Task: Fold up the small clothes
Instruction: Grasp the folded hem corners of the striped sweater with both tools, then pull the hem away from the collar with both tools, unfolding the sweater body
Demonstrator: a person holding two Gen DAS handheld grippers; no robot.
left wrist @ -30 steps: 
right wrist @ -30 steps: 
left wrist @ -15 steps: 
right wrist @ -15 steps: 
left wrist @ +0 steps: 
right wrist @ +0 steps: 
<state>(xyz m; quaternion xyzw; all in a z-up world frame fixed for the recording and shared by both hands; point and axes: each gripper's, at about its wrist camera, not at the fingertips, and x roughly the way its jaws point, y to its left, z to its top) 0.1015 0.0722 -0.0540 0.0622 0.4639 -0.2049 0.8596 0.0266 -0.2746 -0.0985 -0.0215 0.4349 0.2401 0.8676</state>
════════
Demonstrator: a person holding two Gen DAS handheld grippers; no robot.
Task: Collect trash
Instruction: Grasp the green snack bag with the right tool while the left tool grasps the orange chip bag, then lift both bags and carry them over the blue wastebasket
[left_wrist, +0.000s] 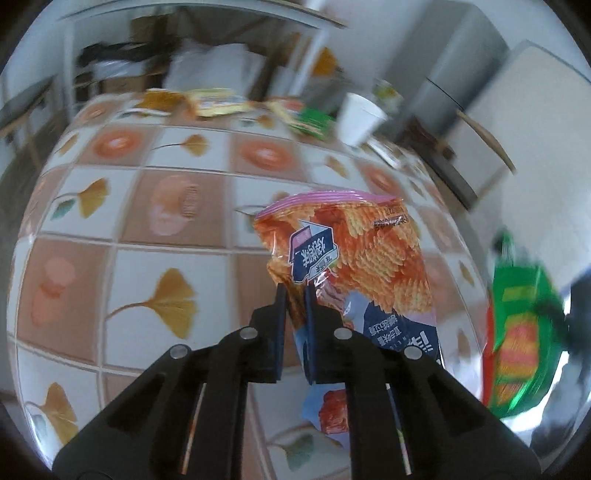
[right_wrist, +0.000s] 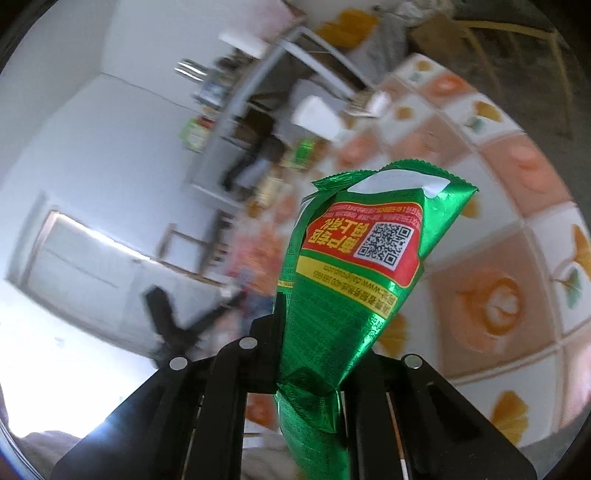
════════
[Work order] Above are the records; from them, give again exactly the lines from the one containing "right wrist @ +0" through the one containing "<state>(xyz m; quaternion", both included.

[Exercise solution]
right wrist @ +0 steps: 
<state>(xyz m; quaternion xyzw; all in a z-up world frame fixed for the recording and shared by both hands; point and axes: each gripper's, at about its wrist camera, not at the fingertips, and x roughly the way its jaws point, y to its left, z to its top) 0.1015 0.0722 -0.0540 0.0622 0.4639 -0.2049 0.8596 0.0266 -0.2746 -0.0985 -0.0215 0.4349 0.2401 0.8676</state>

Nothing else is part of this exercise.